Data-Driven Monitoring of Probiotic Fermentation in Fruit Juices Using Near-Infrared Spectroscopy and Aquaphotomics: An Innovative Approach to Food Valorization.

作者信息

Regatieri Lueji, Vitalis Flora, Bujna Erika, Nguyen Quang Duc, Kovacs Zoltan

机构信息

Department of Measurement and Process Control, Institute of Food Science and Technology, Hungarian University of Agriculture and Life Sciences (MATE), 1118 Budapest, Hungary.

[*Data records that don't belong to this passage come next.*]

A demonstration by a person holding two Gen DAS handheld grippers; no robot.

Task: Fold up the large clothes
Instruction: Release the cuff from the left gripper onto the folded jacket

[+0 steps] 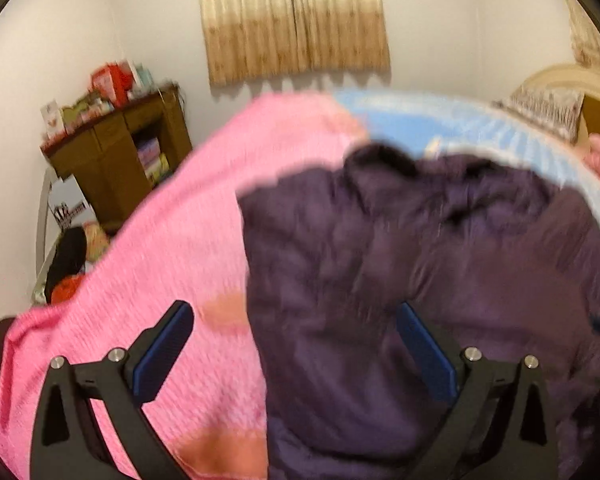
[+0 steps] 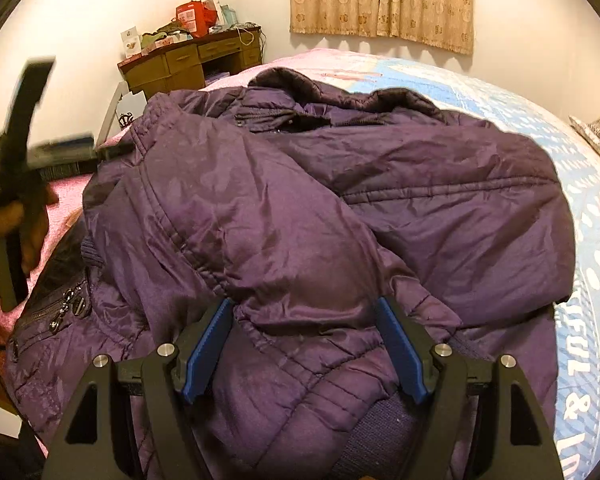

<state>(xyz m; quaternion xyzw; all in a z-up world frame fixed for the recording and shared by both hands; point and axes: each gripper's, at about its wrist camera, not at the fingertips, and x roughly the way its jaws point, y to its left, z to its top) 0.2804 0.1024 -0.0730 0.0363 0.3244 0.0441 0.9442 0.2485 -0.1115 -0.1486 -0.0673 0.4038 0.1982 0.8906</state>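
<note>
Right gripper [image 2: 304, 344]: released. I see both blue pads [image 2: 206, 346] standing wide, low over the near hem of the purple jacket [image 2: 300, 208], a puffed ridge of fabric between them but nothing pinched that I can make out.

Left gripper [image 1: 296, 356]: released, jaws spread, straddling the line where the jacket's left edge meets the pink blanket [image 1: 172, 240]. This view is smeared, so I cannot tell whether the pads touch cloth. In the right wrist view the same gripper shows blurred at the far left, raised clear of the bed, a hand [image 2: 16, 236] around its handle.

Purple jacket: lies across the bed, collar [image 2: 300, 84] toward the far side, one sleeve folded over the chest, a zipped pocket [image 2: 56, 312] at the left near corner. My judgement: partly folded, hem fold still to make.

Bedding: pink blanket on the left, pale blue printed sheet [image 2: 588, 272] on the right.

Beyond the bed: a wooden dresser [image 2: 188, 64] cluttered on top, curtains [image 2: 380, 0] on the back wall.

Risks, as I judge them:
- Padded, slick fabric; a shallow bite at the hem could slip out on the lift.
- Only one gripper is down at the hem; lifting one-sided would skew the fold and drag the folded sleeve off.
- A deep bite could catch the bedding beneath as well.
</note>
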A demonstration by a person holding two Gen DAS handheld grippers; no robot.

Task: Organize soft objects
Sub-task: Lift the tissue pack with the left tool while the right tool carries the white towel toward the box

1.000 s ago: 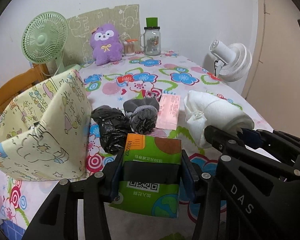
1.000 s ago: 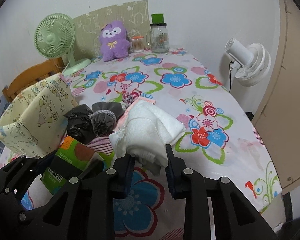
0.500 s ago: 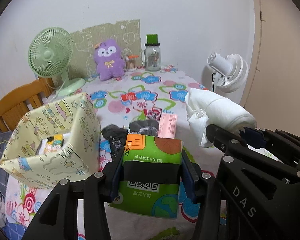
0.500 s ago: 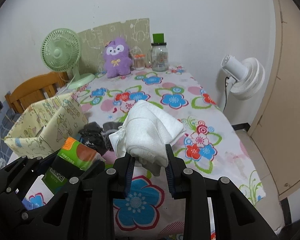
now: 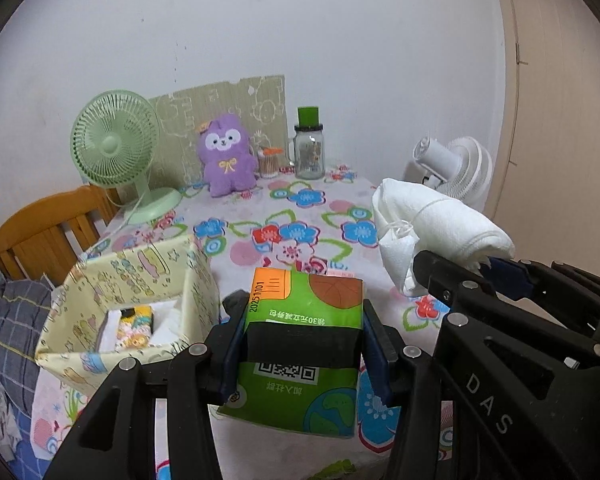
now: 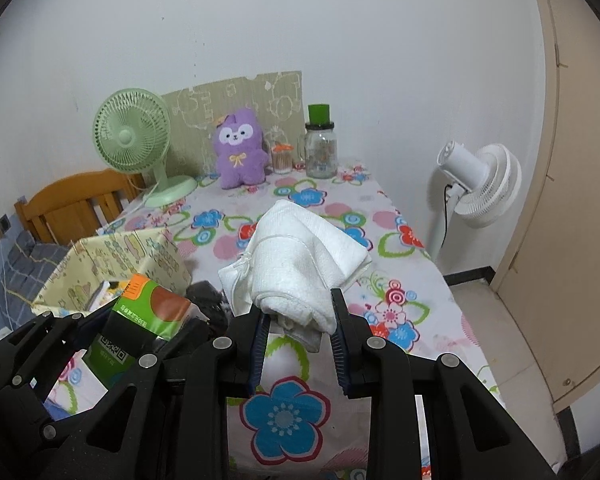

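Note:
My left gripper (image 5: pixel 302 340) is shut on a green tissue pack (image 5: pixel 300 344) with an orange corner and a black band, held above the table's near edge. To its right, my right gripper (image 6: pixel 300 332) is shut on a rolled white towel (image 6: pixel 300 268) tied with string, also lifted off the table; the towel (image 5: pixel 432 224) shows in the left wrist view too. A yellow patterned fabric bin (image 5: pixel 140 300) stands at the left with small soft items inside. Dark bundles on the cloth are mostly hidden behind the pack.
At the back of the floral tablecloth (image 6: pixel 340 216) stand a green fan (image 5: pixel 116 152), a purple plush (image 5: pixel 226 160) and a glass jar (image 5: pixel 309 148). A white fan (image 6: pixel 480 184) stands off the right edge; a wooden chair (image 5: pixel 48 228) is at the left.
Both grippers have risen with their loads; the table and bin now look lower and farther. The bin's inside has come into view. Both grips are unchanged.

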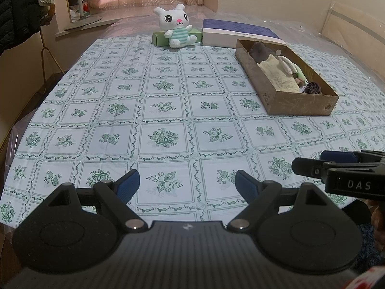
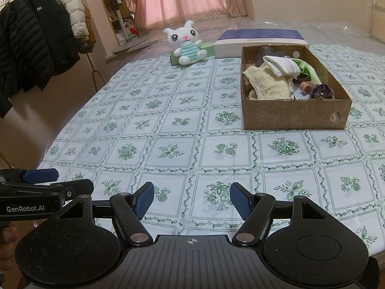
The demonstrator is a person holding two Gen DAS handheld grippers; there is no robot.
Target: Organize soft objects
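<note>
Two grippers hang over the near edge of the table, and both have nothing between the pads. Our left gripper [image 1: 186, 184] stands with the jaws wide apart, and our right gripper [image 2: 191, 201] also stands clearly apart, only the flowered tablecloth [image 1: 166, 110] showing between the blue pads.

We judge that most soft things are already collected. They lie in the brown cardboard box [image 2: 296, 114] on the right side of the cloth: a yellow towel [image 2: 269, 84], a white folded cloth [image 2: 281, 67], something dark grey at the back, and a purple scrunchie [image 2: 322, 91] in the near right corner. One soft thing is outside: the white plush toy [image 1: 176, 25], which sits upright at the far edge, leaning on a green box [image 1: 158, 38], well apart from both grippers.

If the plush is the next piece, we think the right gripper is the better one, because the cardboard box is on its side. We should reach far over the cloth, take the toy by the striped body and not by an ear or arm, and close gently. Beside it lies a blue and white flat box [image 2: 259, 39]; we must not push it. Then we lift over the box wall, not against it.
</note>
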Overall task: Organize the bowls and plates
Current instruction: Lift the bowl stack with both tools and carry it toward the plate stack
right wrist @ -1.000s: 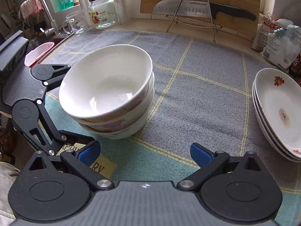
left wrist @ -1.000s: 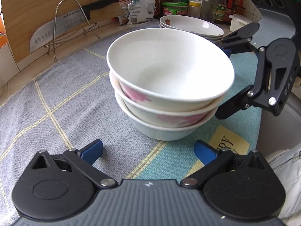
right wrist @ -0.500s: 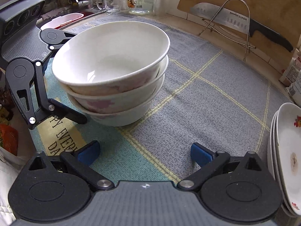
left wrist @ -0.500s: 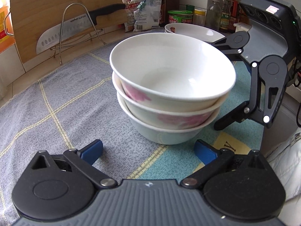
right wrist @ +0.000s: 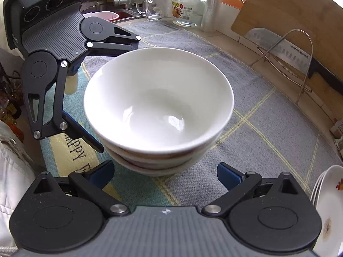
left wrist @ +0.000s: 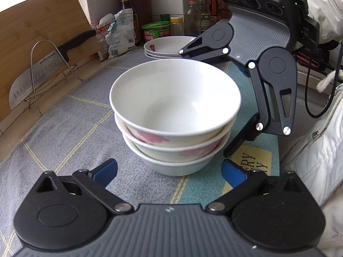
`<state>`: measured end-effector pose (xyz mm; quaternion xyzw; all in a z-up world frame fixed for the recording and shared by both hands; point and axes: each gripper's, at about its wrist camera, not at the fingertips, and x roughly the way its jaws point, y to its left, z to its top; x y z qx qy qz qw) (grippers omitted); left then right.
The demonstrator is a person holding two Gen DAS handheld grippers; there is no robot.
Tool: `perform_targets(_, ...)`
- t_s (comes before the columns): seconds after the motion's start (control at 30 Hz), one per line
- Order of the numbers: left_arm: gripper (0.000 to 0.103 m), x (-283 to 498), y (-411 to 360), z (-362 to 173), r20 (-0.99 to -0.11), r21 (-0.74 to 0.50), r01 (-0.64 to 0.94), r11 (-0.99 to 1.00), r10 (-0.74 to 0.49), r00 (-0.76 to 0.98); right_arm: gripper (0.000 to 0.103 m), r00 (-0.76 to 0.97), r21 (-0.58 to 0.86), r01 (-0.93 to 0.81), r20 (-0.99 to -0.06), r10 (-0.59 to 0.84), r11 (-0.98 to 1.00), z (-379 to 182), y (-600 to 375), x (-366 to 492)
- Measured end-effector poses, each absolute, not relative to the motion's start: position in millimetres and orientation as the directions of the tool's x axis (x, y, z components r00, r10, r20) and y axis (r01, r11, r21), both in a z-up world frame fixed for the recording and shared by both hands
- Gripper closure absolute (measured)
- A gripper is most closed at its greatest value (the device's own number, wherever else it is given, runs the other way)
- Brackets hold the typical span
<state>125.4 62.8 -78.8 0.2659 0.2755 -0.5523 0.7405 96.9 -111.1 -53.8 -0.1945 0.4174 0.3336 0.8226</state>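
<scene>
On the mat, both the left hand-held gripper (left wrist: 169, 170) and the right hand-held gripper (right wrist: 165, 172) gape wide around the bowl stack (left wrist: 174, 115), empty

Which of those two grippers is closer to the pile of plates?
The right gripper. The plate stack sits just off its right side, while the left gripper has the stack of bowls between it and the plates, farther back on the mat.

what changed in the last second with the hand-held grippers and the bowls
Both hand-held grippers swung further round to opposite sides of the bowl stack. The left hand-held gripper and right hand-held gripper stayed open, their jaws wide near the stack's base, nothing gripped or let go. The three nested bowls rest on the mat and the plate stack sits where it was.
</scene>
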Motion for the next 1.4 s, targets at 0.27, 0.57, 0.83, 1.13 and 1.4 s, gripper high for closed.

Department of Bioengineering and Alcoholic Drink Technology, Institute of Food Science and Technology, Hungarian University of Agriculture and Life Sciences (MATE), 1118 Budapest, Hungary.

出版信息

Foods. 2025 Apr 5;14(7):1274. doi: 10.3390/foods14071274.

DOI:10.3390/foods14071274
PMID:40238555
原文链接:https://pmc.ncbi.nlm.nih.gov/articles/PMC11988648/
Abstract

The nutritional effects of fruit juices, combined with the added value of a probiotic, provide a plant-based fortified functional food. Some process-related drawbacks are caused by the pH parameter, which will affect the survival of probiotics during their industrial processing and storage. By means of developing a monitoring method for probiotic activity, the present study aims to investigate the application of near-infrared spectroscopy (NIR) as a correlative analytical method for fermentation process tracking, in association with the different absorption patterns of bound water, explained by aquaphotomics. The data evaluated in the wavelength range of 1300-1600 nm indicate classification accuracies of 99-100% and 99-93% during calibration and validation, respectively, when applying PCA-LDA for discriminating the fermentation times, for each one of the single and mixed bacterial groups. During PLSR prediction, according to the fermentation times, the validation models developed for pH show coefficients of determination in the range of 0.96 to nearly 1 and root mean square errors of 0.05 and 0.19. On the other hand, for the PLSR prediction of log cell count (CFU/mL), validation modeling shows a coefficient of determination of 0.85 and a root mean square error of 0.23. All things considered, the results support the applicability of combining NIR and aquaphotomics as a bioprocess monitoring tool, which can be further implemented in different studies and industrial contexts.

摘要

果汁的营养功效,再加上益生菌的附加值,构成了一种基于植物的强化功能性食品。一些与加工过程相关的缺点是由pH参数引起的,这会影响益生菌在工业加工和储存过程中的存活。通过开发一种益生菌活性监测方法,本研究旨在探讨近红外光谱(NIR)作为一种相关分析方法在发酵过程跟踪中的应用,并结合水光谱学解释的结合水的不同吸收模式。在1300 - 1600 nm波长范围内评估的数据表明,当应用主成分分析-线性判别分析(PCA-LDA)来区分单一和混合细菌组中每一组的发酵时间时,在校准和验证期间的分类准确率分别为99 - 100%和99 - 93%。在偏最小二乘回归(PLSR)预测过程中,根据发酵时间,为pH值建立的验证模型的决定系数在0.96至接近1的范围内,均方根误差分别为0.05和0.19。另一方面,对于对数细胞计数(CFU/mL)的PLSR预测,验证模型的决定系数为0.85,均方根误差为0.23。综合考虑,结果支持将近红外光谱和水光谱学结合作为生物过程监测工具的适用性,这可以在不同的研究和工业环境中进一步实施。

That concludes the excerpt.